Синее, кричит девчонка – та самая, беловолосая, с косичками. Мы ищем синее!
Радом с тропинкой, за деревом, он видит маленький синий цветок и прячется в кучу листьев рядом. Когда его находят, он, в свою очередь, говорит: а теперь ищем красное! Но все молчат, не спешат разбегаться, переминаются с ноги на ногу. Красное нельзя, объясняет ему лохматый. Тогда белое, предлагает он. Белое можно? В ответ звучит многоголосый визг разбегающихся игроков.
Потом идет зеленое, потом серебряное (сложный тур для прячущихся, легкий для ведущего), серое, снова синее, и дальше. Пушистое, кричит рыжеволосая длинноногая девушка, старше его.
В поисках пушистого он заглядывает в дупло, видит кого-то, свернувшегося там, в глубине, дрожащего и большеглазого. Тот, из дупла, протягивает ему маленький узелок – и он, не задумываясь, берет подарок.
Уже совсем темно. Ветви деревьев кажутся черными, небо темно-фиолетовое. Мимолетом он спохватывается, что пора идти домой, но беловолосая девчонка, она опять водит, говорит: светящееся! – и он возвращается к игре.
Что-то пробирается рядом с ними в темноте, припадающее к земле, гладкое и текучее.
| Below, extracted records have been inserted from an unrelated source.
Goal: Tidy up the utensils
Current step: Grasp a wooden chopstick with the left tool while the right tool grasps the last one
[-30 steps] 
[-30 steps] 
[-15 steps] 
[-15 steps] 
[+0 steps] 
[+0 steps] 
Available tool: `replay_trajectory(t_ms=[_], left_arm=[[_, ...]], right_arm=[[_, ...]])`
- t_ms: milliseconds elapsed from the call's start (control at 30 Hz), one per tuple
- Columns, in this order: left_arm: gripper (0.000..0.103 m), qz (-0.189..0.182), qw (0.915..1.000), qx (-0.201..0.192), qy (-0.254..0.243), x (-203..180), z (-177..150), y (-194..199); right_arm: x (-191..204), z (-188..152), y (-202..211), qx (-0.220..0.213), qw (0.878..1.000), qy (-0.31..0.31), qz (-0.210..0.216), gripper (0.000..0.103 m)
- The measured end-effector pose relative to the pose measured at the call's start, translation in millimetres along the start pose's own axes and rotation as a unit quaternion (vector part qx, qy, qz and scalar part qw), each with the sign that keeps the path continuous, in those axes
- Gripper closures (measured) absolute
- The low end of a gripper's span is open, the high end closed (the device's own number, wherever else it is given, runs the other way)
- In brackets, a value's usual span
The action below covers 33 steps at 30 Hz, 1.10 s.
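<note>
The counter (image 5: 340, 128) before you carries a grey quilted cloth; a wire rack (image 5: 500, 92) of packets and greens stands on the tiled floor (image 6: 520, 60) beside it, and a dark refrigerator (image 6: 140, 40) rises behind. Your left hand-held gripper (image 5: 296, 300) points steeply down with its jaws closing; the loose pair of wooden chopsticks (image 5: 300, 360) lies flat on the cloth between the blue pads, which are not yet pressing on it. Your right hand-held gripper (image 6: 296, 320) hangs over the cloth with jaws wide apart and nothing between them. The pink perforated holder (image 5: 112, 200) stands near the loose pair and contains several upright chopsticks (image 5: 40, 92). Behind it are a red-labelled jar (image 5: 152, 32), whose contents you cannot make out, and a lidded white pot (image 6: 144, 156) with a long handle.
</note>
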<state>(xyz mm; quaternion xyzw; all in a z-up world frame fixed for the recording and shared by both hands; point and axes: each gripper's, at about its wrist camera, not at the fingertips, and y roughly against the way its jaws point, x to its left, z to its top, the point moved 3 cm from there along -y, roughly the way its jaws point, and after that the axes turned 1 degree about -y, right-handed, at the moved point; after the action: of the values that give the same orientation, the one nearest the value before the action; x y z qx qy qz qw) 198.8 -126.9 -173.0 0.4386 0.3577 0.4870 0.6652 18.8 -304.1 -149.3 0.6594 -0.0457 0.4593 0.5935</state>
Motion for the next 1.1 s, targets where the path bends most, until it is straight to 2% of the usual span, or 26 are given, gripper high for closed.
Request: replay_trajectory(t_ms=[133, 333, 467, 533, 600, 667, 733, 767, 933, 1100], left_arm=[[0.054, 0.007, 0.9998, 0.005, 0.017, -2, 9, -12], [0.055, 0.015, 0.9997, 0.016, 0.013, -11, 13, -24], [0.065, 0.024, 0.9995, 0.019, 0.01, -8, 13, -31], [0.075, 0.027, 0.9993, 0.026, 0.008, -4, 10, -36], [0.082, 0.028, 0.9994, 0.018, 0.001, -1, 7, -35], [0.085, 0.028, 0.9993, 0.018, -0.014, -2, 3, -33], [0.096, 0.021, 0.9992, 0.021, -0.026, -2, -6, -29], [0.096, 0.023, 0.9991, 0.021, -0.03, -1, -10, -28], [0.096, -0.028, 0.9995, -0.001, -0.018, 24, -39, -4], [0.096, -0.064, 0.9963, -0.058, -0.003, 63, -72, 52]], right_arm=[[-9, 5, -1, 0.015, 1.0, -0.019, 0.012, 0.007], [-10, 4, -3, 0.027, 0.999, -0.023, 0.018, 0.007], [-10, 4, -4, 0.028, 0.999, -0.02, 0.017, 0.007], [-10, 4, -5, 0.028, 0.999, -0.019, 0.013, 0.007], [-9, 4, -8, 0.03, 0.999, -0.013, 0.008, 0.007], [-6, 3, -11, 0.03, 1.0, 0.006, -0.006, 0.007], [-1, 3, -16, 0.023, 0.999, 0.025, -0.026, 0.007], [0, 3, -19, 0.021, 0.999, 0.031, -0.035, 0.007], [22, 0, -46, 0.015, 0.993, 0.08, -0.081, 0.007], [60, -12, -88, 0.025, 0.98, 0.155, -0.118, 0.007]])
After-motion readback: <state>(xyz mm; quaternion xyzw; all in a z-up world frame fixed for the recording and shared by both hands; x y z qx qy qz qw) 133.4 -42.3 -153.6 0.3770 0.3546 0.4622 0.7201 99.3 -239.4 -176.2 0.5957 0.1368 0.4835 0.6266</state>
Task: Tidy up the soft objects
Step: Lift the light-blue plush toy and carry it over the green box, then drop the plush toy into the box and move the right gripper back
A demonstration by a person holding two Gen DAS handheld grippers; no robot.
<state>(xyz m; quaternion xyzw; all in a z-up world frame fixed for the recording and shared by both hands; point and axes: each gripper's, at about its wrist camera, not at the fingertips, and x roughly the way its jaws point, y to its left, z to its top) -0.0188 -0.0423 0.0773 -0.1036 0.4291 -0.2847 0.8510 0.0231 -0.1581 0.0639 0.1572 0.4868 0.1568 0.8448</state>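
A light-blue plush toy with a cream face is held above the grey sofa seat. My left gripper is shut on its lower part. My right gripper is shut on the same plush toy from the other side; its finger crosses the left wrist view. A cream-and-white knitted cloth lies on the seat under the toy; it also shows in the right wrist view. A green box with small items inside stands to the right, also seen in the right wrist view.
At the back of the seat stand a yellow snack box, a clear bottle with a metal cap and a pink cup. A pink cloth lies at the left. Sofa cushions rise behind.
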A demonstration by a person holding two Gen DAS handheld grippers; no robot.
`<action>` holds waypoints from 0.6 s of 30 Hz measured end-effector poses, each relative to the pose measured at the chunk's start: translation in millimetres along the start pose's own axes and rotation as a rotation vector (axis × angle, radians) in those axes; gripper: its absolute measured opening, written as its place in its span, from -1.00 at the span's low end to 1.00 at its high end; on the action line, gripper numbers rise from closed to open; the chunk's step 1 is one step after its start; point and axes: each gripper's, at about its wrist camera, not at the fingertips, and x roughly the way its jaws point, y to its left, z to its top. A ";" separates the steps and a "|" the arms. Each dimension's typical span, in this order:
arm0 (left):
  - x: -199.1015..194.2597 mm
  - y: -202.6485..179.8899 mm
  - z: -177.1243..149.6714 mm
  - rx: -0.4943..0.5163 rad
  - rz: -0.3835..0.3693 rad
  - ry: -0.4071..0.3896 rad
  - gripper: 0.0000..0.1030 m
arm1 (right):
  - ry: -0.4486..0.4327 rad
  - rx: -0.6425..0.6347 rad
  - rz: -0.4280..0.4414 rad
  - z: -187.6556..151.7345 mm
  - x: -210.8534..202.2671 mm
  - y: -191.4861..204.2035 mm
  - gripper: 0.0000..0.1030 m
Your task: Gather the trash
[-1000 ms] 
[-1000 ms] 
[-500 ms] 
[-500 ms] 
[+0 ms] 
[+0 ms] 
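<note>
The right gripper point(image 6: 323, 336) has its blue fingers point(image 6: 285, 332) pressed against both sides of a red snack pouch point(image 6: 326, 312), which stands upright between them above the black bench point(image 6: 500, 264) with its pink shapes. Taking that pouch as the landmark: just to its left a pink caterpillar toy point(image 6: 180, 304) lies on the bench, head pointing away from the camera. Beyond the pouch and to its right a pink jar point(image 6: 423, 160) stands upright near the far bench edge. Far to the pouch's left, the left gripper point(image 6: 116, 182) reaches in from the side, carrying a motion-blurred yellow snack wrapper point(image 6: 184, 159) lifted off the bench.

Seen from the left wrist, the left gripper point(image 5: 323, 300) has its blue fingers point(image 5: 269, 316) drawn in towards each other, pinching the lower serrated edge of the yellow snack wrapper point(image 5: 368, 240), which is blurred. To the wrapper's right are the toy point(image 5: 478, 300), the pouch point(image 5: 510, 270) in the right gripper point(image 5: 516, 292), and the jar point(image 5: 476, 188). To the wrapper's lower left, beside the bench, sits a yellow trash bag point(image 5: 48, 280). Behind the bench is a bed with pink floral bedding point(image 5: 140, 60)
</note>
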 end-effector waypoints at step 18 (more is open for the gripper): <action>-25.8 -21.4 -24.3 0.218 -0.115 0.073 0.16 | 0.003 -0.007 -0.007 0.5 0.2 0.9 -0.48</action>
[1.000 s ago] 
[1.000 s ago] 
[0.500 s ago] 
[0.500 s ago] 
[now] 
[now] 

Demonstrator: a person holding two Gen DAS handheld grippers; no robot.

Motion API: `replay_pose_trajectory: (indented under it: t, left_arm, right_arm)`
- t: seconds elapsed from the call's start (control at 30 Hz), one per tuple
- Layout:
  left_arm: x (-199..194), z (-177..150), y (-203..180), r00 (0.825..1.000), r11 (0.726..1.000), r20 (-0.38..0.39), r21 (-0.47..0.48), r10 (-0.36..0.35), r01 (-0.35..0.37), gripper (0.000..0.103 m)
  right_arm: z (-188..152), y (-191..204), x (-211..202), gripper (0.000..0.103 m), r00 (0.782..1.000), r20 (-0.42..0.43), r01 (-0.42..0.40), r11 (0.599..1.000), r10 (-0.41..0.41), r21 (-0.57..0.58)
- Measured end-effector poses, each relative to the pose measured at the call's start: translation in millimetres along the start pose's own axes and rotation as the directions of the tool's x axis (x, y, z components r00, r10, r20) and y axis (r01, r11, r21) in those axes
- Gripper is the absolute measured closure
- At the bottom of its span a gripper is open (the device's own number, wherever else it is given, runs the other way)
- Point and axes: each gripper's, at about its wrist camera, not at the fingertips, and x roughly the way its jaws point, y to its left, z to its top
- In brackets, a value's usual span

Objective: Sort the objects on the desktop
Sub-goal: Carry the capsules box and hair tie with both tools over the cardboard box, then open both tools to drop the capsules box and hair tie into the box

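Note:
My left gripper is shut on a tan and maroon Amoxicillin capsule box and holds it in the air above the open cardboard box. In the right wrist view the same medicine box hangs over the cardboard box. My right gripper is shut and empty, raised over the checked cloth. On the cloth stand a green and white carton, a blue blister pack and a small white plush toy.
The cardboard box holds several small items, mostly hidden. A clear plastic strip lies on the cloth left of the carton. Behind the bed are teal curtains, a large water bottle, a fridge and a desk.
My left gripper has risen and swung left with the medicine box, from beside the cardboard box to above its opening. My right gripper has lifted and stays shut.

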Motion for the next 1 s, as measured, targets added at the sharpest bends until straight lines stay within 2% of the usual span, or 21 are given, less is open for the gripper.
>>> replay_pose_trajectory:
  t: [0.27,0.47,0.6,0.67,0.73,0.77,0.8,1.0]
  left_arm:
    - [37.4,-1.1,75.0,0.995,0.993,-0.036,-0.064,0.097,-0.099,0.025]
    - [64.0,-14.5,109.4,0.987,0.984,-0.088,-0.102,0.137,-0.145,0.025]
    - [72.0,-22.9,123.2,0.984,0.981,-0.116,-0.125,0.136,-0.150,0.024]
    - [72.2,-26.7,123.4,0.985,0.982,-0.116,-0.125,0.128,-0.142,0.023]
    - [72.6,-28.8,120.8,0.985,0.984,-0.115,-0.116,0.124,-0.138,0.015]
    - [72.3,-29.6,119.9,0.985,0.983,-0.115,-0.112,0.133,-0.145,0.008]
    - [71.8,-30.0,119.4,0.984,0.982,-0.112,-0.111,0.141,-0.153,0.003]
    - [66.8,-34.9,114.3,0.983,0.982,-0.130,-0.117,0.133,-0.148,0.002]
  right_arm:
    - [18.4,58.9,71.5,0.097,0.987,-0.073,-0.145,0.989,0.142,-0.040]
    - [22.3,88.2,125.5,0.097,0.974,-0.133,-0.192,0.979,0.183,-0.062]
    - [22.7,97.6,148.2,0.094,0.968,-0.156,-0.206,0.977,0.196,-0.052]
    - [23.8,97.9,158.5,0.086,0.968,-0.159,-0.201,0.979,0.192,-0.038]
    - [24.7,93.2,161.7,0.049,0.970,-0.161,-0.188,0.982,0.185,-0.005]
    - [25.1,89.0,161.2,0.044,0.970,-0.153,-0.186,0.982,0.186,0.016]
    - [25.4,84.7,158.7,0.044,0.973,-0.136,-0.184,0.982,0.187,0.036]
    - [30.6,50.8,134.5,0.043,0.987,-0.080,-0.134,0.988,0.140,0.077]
Кто-то тихо поет за деревьями, на незнакомом ему языке, но если вслушаться, обязательно поймешь.
Они играют, играют и играют.
Потом кто-то кричит: настоящее-живое! И все разбегаются в разные стороны, ищут настоящее-живое. Он идет по тропинке, смотрит направо и налево, но он уже понимает, что это как раз то, что не так просто найти в здешнем лесу.
Небо медленно светлеет. Он играл всю ночь. Сейчас утро.
Тропинка заканчивается на берегу озера. Он очень устал, и не знает, куда дальше идти. По озеру кто-то плывет.
Он пытается разглядеть и внезапно видит, что этот кто-то не столько плывет, сколько барахтается в воде, хлопая руками. Уходит под воду: раз, другой.
Он сбрасывает ботинки и куртку и, разбрызгивая воду, забегает в озеро. Вода холодная, но не слишком. Такая вода бывает не осенью, в октябре, а в начале лета.
Тогда он понимает, что происходит. Кто плывет там, на середине озера.
На секунду, не больше, он замирает, не может решить, что делать – но встряхивается, ныряет и плывет, туда, где по воде все еще расходятся круги. Там снова ныряет. И снова ныряет, пытаясь найти того, кто только что скрылся под водой.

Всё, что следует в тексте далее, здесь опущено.